Anja Ringgren Lovén is the founder of the charity organization DINNødhjælp, which has been protecting and rescuing  children accused of being witches in Nigeria since 2012. Lovén became known in 2016 when a photo from one of her rescue actions of witch children went viral In the picture, Anja squats in front of a small naked and starved boy, who she gives water with her water bottle. Anja subsequently took the boy to a children's center in Nigeria, where he miraculously survived. She named him Hope, and the rescue operation became a major catalyst in Lovén's struggle to tell the rest of the world about witch children and the superstition that prevailed in Nigeria.

Career

She graduated from Frederikshavn Gymnasium in 1998. After high school, Lovén traveled with her twin sister to Israel in Kibbutz and spent the following couple of years traveling around the Middle East. In 2001, she was trained as a stewardess at Maersk Air, but six months later Lovén quit her job to look after her mother, who was declared terminal with lung cancer. After her mother's death, Lovén first moved to Aalborg in 2002 and a few years later to Aarhus, where she got a job in a clothing store in Bruun's Gallery.
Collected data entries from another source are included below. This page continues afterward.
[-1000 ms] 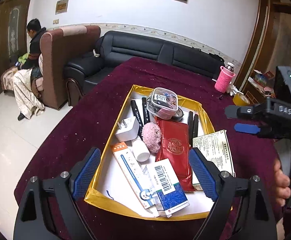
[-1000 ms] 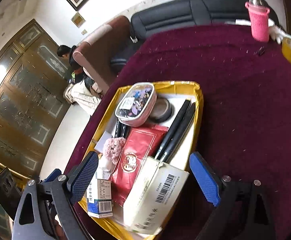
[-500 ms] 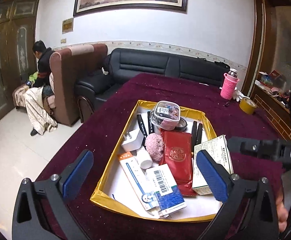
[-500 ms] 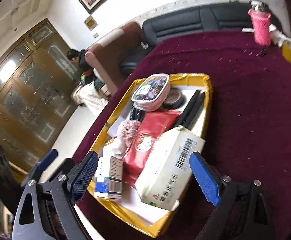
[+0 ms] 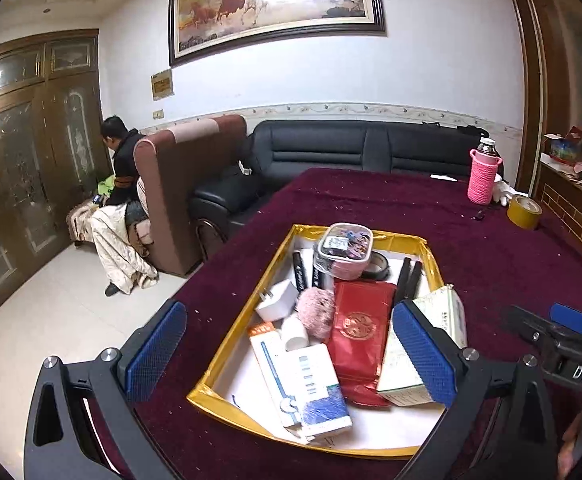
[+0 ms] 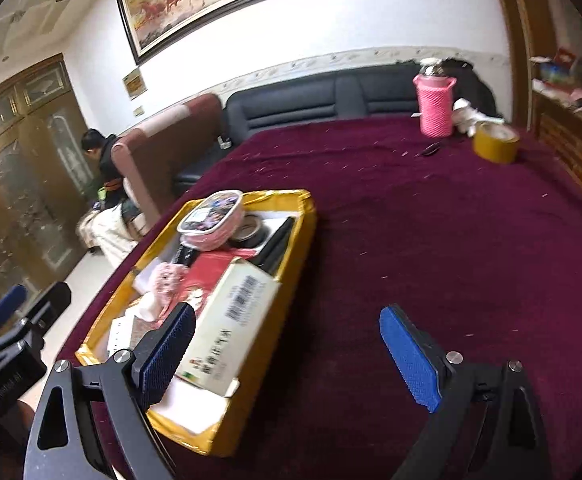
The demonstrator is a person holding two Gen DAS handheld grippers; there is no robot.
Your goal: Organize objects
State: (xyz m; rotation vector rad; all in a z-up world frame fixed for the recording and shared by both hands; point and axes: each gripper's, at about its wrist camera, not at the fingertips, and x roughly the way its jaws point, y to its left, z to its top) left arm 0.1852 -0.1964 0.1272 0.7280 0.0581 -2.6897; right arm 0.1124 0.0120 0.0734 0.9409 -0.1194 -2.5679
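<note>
A gold-edged tray (image 5: 227,338) is seen lying on a table covered with a dark red cloth (image 5: 491,248); the tray is crowded with small things. At its far end a clear lidded tub (image 5: 345,246) is set beside a roll of dark tape (image 5: 379,268); black pens (image 5: 409,280) are laid along the right side; a white plug adapter (image 5: 277,300), a pink fluffy ball (image 5: 317,316) and a small white bottle (image 5: 295,332) are grouped on the left; a red packet (image 5: 359,332) is laid down the middle; two long boxes (image 5: 299,372) are stacked at the near end; a cream box (image 6: 227,326) is leaned at the right edge.

The left gripper (image 5: 291,352) is held above the tray's near end, its blue pads spread wide with nothing between them; the right gripper (image 6: 287,356) is held over the tray's right rim, also spread wide and empty, its left pad seen in front of the cream box.

At the table's far edge a bottle in a pink knitted sleeve (image 6: 435,100) and a yellow tape roll (image 6: 495,142) are placed near each other; a black sofa (image 5: 355,152) is seen behind.
</note>
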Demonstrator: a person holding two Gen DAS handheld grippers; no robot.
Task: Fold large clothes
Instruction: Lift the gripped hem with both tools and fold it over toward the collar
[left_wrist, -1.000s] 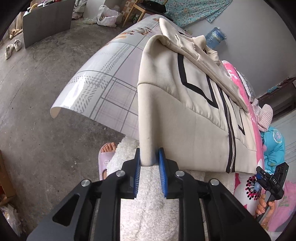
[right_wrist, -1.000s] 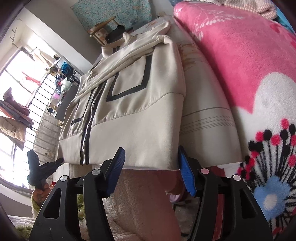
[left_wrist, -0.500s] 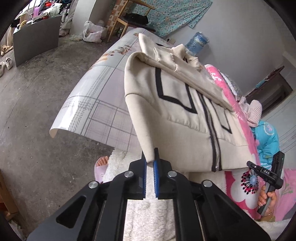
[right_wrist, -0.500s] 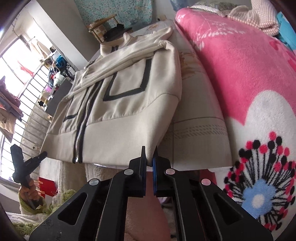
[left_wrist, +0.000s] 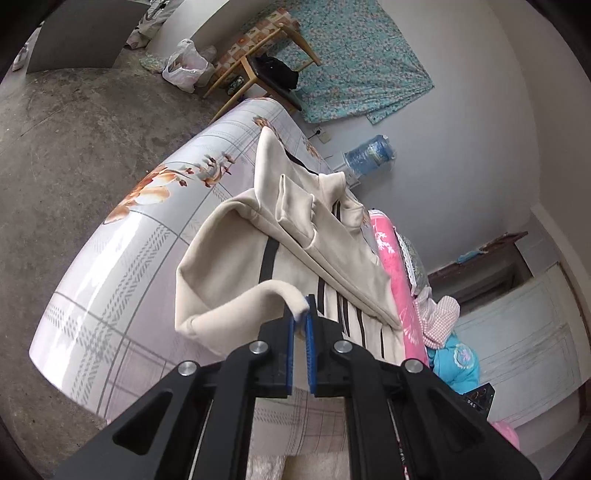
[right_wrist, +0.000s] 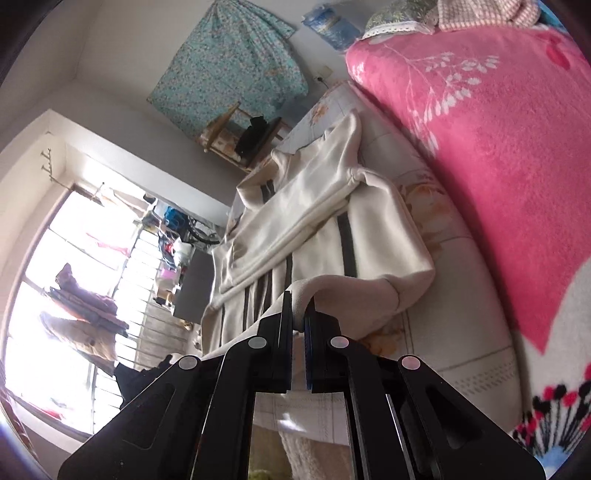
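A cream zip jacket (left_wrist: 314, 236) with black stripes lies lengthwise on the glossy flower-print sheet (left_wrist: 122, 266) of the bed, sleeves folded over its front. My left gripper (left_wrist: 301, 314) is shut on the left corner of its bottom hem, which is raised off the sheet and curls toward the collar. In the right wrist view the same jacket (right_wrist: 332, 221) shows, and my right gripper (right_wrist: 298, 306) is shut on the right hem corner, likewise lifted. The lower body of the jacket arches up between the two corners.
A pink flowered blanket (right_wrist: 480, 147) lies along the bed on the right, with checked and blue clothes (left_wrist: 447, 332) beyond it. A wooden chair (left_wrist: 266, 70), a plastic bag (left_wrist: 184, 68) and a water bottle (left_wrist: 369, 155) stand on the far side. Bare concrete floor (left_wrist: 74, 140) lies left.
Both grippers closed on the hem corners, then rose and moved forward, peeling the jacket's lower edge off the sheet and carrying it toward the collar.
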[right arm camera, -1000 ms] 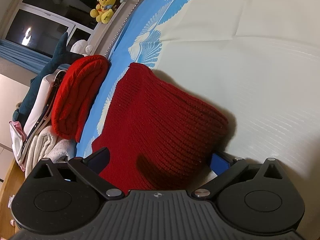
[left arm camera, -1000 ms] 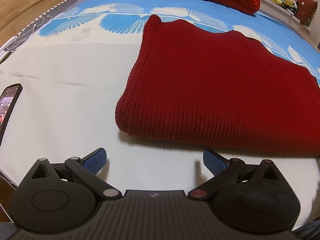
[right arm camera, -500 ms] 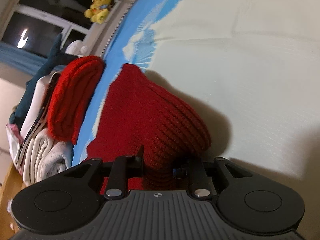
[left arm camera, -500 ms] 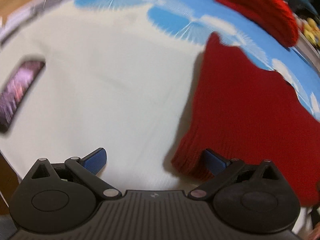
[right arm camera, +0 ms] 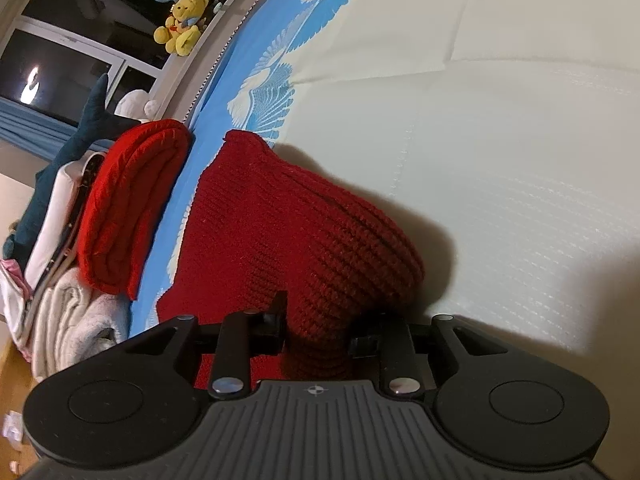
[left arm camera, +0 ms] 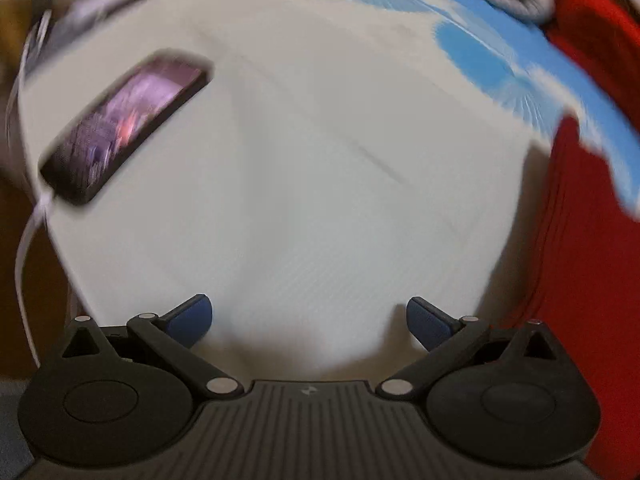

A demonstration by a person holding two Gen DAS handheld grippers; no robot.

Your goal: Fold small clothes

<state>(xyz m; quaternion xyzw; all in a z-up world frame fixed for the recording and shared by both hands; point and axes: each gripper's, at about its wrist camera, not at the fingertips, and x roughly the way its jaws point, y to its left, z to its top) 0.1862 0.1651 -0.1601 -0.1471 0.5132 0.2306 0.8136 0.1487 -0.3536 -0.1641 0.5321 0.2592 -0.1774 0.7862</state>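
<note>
A dark red knit garment [right arm camera: 304, 224] lies folded on the white sheet [right arm camera: 520, 160], its near corner bunched and lifted. My right gripper [right arm camera: 316, 332] is shut on that corner, with the knit squeezed between its pads, though the jaws are opening slightly. In the blurred left wrist view only the garment's edge [left arm camera: 580, 260] shows at the far right. My left gripper [left arm camera: 308, 312] hovers open over bare sheet to the left of the garment, with nothing between its blue pads [left arm camera: 192, 316].
A lit phone [left arm camera: 124, 128] with a white cable [left arm camera: 28, 248] lies near the bed's left edge. Behind the garment sit a folded brighter red knit [right arm camera: 128, 204], white towels [right arm camera: 68, 320], and plush toys [right arm camera: 182, 26] on a ledge by the window.
The right gripper's jaws went from wide open around the garment's corner to shut on it. The left gripper swung left off the garment, bringing the phone into view.
</note>
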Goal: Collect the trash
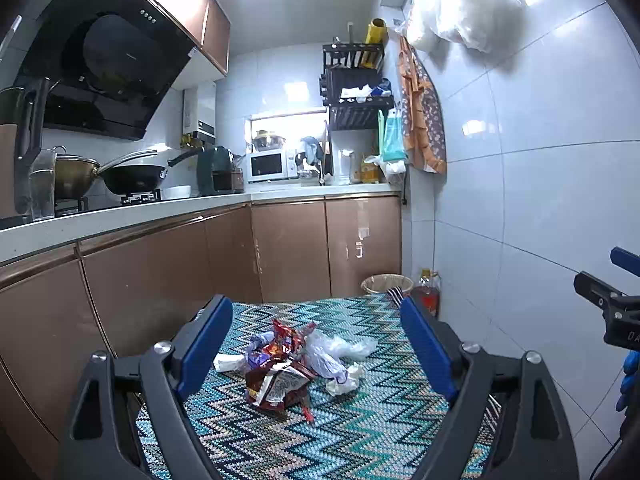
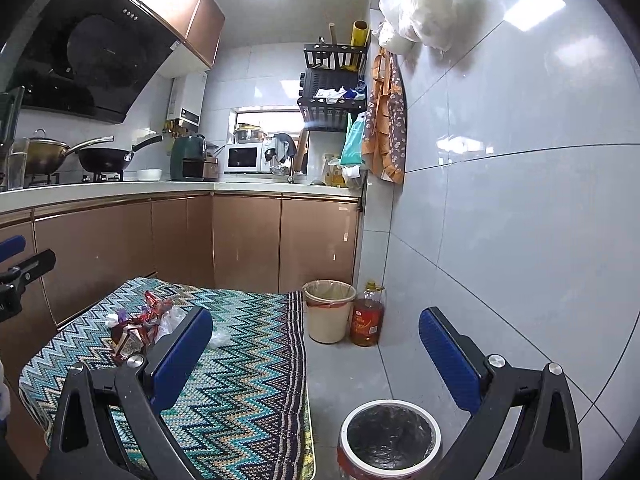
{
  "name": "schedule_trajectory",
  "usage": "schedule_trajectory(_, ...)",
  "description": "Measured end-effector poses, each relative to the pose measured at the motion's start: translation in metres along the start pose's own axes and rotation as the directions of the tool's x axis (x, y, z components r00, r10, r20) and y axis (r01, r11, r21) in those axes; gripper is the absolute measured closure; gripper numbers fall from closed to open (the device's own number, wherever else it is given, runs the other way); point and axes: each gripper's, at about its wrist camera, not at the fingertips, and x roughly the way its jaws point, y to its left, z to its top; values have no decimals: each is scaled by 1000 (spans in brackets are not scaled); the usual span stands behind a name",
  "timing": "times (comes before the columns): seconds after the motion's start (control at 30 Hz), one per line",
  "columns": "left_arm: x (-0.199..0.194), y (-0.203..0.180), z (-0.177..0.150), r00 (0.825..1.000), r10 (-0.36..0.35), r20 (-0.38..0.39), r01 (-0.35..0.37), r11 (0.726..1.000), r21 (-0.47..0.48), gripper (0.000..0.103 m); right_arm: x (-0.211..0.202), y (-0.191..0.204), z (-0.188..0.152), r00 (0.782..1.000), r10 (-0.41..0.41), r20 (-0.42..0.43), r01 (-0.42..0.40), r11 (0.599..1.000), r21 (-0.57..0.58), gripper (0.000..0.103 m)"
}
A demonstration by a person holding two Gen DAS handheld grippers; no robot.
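Observation:
A heap of trash (image 1: 294,364) lies on a zigzag-patterned mat (image 1: 360,432): red snack wrappers, crumpled clear plastic and white paper scraps. My left gripper (image 1: 316,336) is open and hangs above the mat, the heap showing between its blue fingers, nothing held. In the right wrist view the same trash (image 2: 140,326) sits far left on the mat (image 2: 240,380). My right gripper (image 2: 316,344) is open and empty, over the tiled floor beside the mat. A round bin with a black liner (image 2: 390,436) stands just below it. A beige bin with a liner (image 2: 329,310) stands further off.
Brown kitchen cabinets (image 1: 180,264) run along the left and back. A bottle of oil (image 2: 367,316) stands by the white tiled wall (image 2: 520,220) next to the beige bin. The right gripper's body (image 1: 612,304) shows at the right edge of the left wrist view.

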Motion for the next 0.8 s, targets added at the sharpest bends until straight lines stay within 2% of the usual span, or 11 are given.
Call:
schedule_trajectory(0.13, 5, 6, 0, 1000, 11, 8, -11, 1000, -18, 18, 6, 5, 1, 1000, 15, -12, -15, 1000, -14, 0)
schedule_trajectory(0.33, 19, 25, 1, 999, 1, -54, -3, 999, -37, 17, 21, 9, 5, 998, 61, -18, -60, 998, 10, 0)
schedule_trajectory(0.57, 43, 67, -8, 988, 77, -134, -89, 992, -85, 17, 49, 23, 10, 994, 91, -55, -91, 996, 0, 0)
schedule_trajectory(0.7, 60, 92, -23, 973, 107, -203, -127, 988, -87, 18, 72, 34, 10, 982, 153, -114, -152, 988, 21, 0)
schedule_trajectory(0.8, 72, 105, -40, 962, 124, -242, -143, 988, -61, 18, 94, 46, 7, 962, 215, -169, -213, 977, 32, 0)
Later, she became store manager in the Butler Loft.

In 2009, she travelled to Malawi as an observer for the National Church Aid for three months. When she returned home, she began to raise money for a school renovation project in Tanzania, where she traveled on her own. In 2012, she founded DINNødhjelp, while working as a salesman in the clothing store RAW in Aarhus. The following year, she quit her job and sold everything she owned to pursue her dream of saving the so-called 'witch children' in Nigeria who are accused of being witches and ostracized or tortured to death because of the widespread superstition in Nigeria.

In 2014, to open an orphanage in Nigeria, Lovén and Nigerian law student David Emmanuel Umem founded DINNet Relief's sister organization African Children's Aid, Education and Development Foundation (ACAEDF).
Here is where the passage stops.